• **Work order**: In the entries below, begin at the line with "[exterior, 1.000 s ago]" and stop after the line with "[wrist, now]"; output those lines exactly and omit the pictures.

.....

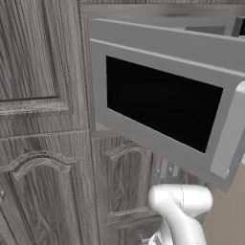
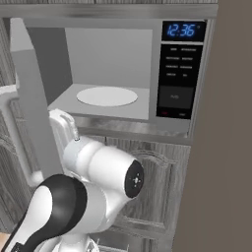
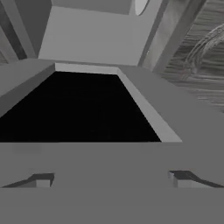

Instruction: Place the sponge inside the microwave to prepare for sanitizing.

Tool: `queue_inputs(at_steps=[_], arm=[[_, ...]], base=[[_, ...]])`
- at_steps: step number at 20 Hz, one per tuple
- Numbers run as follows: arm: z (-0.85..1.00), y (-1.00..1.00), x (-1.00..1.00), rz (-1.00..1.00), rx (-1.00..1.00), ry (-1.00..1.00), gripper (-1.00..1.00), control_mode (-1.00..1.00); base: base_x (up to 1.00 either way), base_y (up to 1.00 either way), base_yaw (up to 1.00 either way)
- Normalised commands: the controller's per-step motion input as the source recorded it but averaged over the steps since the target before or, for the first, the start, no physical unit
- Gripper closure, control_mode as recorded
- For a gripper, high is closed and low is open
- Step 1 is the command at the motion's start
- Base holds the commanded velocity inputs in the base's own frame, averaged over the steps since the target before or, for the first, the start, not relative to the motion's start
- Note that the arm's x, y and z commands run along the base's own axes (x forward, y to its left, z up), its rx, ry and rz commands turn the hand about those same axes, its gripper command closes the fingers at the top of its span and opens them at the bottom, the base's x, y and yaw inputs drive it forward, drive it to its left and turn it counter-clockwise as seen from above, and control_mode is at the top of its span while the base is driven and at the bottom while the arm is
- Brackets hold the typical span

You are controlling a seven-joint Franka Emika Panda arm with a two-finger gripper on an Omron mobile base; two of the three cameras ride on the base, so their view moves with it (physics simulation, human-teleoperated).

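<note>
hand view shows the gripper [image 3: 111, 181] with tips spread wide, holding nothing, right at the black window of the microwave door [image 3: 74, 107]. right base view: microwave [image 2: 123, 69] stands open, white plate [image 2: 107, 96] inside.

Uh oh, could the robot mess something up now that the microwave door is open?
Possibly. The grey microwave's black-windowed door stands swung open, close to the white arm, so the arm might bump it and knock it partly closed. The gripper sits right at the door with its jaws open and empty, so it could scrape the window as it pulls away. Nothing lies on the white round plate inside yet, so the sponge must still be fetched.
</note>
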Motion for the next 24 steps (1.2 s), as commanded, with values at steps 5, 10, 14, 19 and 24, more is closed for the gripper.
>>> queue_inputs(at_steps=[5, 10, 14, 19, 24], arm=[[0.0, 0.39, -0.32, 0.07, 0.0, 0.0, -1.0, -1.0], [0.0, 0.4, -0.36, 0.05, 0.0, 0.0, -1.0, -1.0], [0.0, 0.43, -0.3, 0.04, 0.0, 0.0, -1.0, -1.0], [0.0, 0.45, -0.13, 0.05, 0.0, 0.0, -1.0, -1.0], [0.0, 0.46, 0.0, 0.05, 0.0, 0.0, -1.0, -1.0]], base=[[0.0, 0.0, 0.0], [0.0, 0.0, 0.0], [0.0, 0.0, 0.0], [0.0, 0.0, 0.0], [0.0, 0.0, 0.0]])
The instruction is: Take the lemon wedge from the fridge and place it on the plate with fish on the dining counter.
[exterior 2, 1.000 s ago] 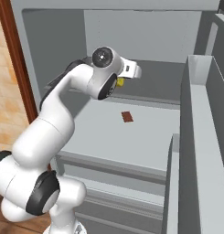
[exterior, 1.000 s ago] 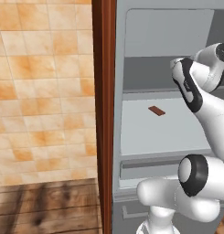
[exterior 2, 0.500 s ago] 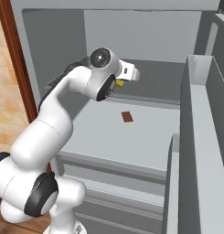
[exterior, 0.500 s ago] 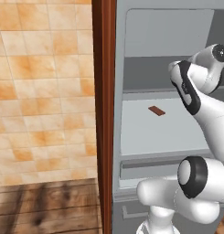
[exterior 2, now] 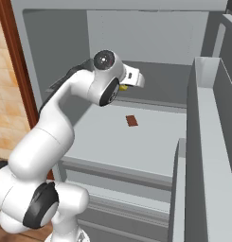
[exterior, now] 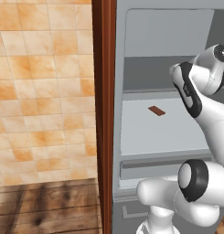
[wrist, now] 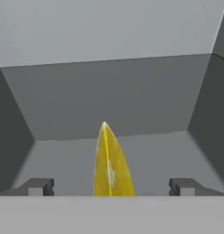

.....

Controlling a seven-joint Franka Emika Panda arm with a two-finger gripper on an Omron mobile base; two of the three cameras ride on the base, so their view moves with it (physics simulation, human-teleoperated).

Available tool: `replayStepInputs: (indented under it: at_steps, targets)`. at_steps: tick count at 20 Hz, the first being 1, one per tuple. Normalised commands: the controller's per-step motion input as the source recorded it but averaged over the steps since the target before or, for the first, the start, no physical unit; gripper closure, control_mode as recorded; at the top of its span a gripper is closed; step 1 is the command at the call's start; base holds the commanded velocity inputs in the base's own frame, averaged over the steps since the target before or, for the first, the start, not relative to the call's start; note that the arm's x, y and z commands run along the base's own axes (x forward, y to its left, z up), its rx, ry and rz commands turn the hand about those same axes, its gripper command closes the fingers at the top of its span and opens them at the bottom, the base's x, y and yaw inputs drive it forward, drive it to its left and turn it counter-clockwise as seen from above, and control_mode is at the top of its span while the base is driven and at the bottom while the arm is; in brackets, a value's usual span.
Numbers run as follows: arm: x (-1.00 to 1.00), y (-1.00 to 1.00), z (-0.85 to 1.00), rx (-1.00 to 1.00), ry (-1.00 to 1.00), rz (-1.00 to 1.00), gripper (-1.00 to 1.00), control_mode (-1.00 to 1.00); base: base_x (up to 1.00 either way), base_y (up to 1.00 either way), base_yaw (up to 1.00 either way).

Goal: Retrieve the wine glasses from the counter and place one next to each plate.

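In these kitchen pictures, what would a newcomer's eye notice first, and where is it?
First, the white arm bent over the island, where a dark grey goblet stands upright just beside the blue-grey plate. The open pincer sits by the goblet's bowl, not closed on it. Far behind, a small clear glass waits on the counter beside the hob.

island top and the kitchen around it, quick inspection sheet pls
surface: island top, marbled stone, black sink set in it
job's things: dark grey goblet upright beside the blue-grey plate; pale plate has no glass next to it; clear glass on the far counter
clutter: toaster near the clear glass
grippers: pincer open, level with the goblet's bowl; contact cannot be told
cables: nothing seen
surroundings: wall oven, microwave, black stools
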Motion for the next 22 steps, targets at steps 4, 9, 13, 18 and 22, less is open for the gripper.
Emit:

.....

• **Your response**:
[exterior, 1.000 s ago] 
[exterior 2, 0.500 s ago] 
[exterior, 0.500 s ago] 
[exterior 2, now] 
[exterior, now] 
[wrist, now] 

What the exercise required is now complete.